Work request - The pictures get dropped, while every remaining part of the listing is copied exactly.

Dataset section -
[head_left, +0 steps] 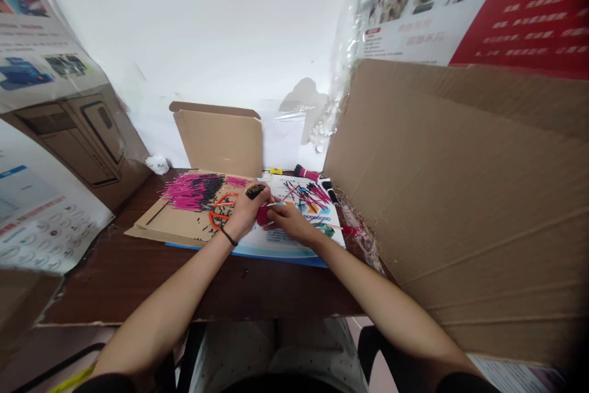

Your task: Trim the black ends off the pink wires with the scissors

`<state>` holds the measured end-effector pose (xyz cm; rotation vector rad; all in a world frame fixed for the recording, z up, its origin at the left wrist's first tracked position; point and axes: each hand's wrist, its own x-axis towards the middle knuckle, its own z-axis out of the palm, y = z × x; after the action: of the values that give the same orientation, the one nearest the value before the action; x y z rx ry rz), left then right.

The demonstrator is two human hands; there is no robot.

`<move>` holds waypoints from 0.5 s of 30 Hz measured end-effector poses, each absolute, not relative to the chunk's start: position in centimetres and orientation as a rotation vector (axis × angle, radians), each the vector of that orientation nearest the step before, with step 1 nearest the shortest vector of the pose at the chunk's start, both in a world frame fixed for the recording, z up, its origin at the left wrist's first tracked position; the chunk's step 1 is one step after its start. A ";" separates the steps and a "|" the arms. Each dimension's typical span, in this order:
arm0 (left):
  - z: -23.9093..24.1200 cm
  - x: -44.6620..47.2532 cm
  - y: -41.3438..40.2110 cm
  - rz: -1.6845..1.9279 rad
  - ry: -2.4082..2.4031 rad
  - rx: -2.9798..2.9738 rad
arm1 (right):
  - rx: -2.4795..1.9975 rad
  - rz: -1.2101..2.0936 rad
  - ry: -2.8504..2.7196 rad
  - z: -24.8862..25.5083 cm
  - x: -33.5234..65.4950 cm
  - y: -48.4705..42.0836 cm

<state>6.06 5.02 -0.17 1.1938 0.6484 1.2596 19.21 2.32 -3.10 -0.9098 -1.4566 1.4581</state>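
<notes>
My left hand [245, 212] is closed around a small dark bundle [255, 190] of thin black sticks that pokes out above the fingers. My right hand [289, 221] meets it from the right, fingers pinched on a pink piece [262, 215] between the two hands. Both hands hover over a printed white and blue sheet [280, 244] on the brown desk [138, 282]. A black band circles my left wrist.
A heap of pink and black sticks [196, 190] and orange-handled scissors [219, 209] lie on flat cardboard [159, 221] at left. Loose sticks [306, 195] lie scattered behind my hands. A large cardboard panel [460, 197] walls off the right side; an open box flap [219, 138] stands at the back.
</notes>
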 end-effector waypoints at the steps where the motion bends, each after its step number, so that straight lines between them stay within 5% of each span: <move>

Task response -
[head_left, +0 steps] 

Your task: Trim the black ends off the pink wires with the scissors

`<state>` holds the measured end-effector pose (xyz cm; rotation vector rad; all in a world frame fixed for the recording, z up, its origin at the left wrist's first tracked position; point and axes: each hand's wrist, its own x-axis towards the middle knuckle, its own z-axis out of the palm, y = z × x; after the action: of the values that give the same orientation, the one nearest the value before the action; x y z rx ry rz), left then right.

The demonstrator is two human hands; there is no robot.

`<move>` holds waypoints from 0.5 s of 30 Hz measured end-effector poses, each absolute, not relative to the chunk's start: position in centimetres and orientation as a rotation vector (axis × angle, radians), each the vector of that orientation nearest the step before, with step 1 nearest the shortest vector of the pose at the chunk's start, both in a world frame fixed for the recording, z up, its origin at the left wrist's first tracked position; the chunk's step 1 is one step after its start. A ";" separates the steps and a "|" the arms. Each dimension's typical span, in this order:
arm0 (left):
  - z: -23.9093..24.1200 cm
  - x: -44.6620..47.2532 cm
  - y: -41.3438..40.2110 cm
  - rz: -1.6845..1.9279 rad
  - ry: -2.4082..2.4031 rad
  - rx: -2.9798..2.9738 rad
arm1 (right):
  - rx: -2.4795..1.9975 rad
  - rz: -1.2101..2.0936 rad
  - ry: -2.8504..2.7196 rad
  - z: -24.8862..25.5083 cm
  - x: -33.5234..65.4950 cm
  - y: -48.4705..42.0836 cm

<state>6.06 5.02 -0.17 1.1938 0.6484 1.2596 19.21 2.32 -3.10 -0.9098 -1.4566 1.4581</state>
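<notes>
My left hand [245, 212] is closed around a small dark bundle [255, 190] of thin black sticks that pokes out above the fingers. My right hand [289, 221] meets it from the right, fingers pinched on a pink piece [262, 215] between the two hands. Both hands hover over a printed white and blue sheet [280, 244] on the brown desk [138, 282]. A black band circles my left wrist.
A heap of pink and black sticks [196, 190] and orange-handled scissors [219, 209] lie on flat cardboard [159, 221] at left. Loose sticks [306, 195] lie scattered behind my hands. A large cardboard panel [460, 197] walls off the right side; an open box flap [219, 138] stands at the back.
</notes>
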 end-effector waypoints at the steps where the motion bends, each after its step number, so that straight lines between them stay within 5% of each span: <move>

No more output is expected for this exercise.